One famous example of this is the Collyer brothers, who lived in a house in New York’s Fifth Avenue in the early part of the 20th Century. Known as eccentrics, the two brothers hoarded so much stuff and became the subject of so much local and media attention that they set up booby traps around the home to deter burglars who broke in hoping to steal cash and valuables that were rumoured to be kept there.
In March 1947, police were alerted to a bad stench coming from the house and broke in to find Homer Collyer, aged 70, dead in his bed with no sign of his brother. As they began the arduous task of removing 103 tons of junk from the house, it took a full 18 days for them to discover the decomposed body of Langley Collyer, just 10 feet from where they had found Homer, buried under piles of junk that had fallen on him when one of his own booby traps went off.
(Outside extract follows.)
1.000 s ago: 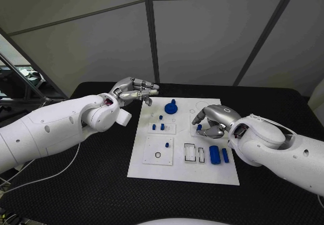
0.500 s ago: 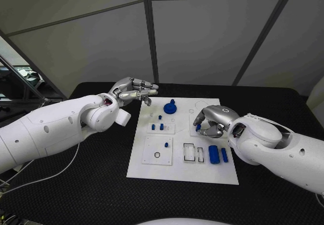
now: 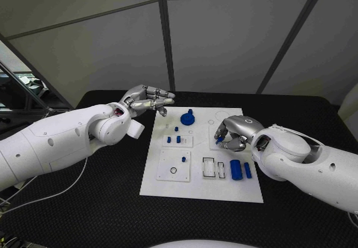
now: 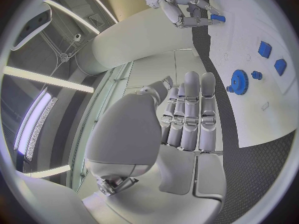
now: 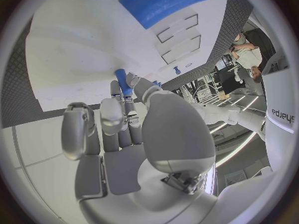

Blind and paralyzed for many years, Homer had died of starvation without his brother to feed him.
The wide variety of junk included over 25,000 books, 14 pianos, the chassis of a Model T Ford, countless newspapers and magazines, long lengths of unused fabrics, pickled human organs in jars, eight live cats and passbooks to 34 bank accounts totalling $3000 in savings.
So famous is this story that I'm told New York firefighters often call houses that are crammed with junk 'Collyer mansions'. And I found a quote on the internet from someone who said, "When I asked a retired firefighter what his biggest fear was when going into a burning apartment, it wasn't drug dealers or weapons or anything that one would think. It was pack rats."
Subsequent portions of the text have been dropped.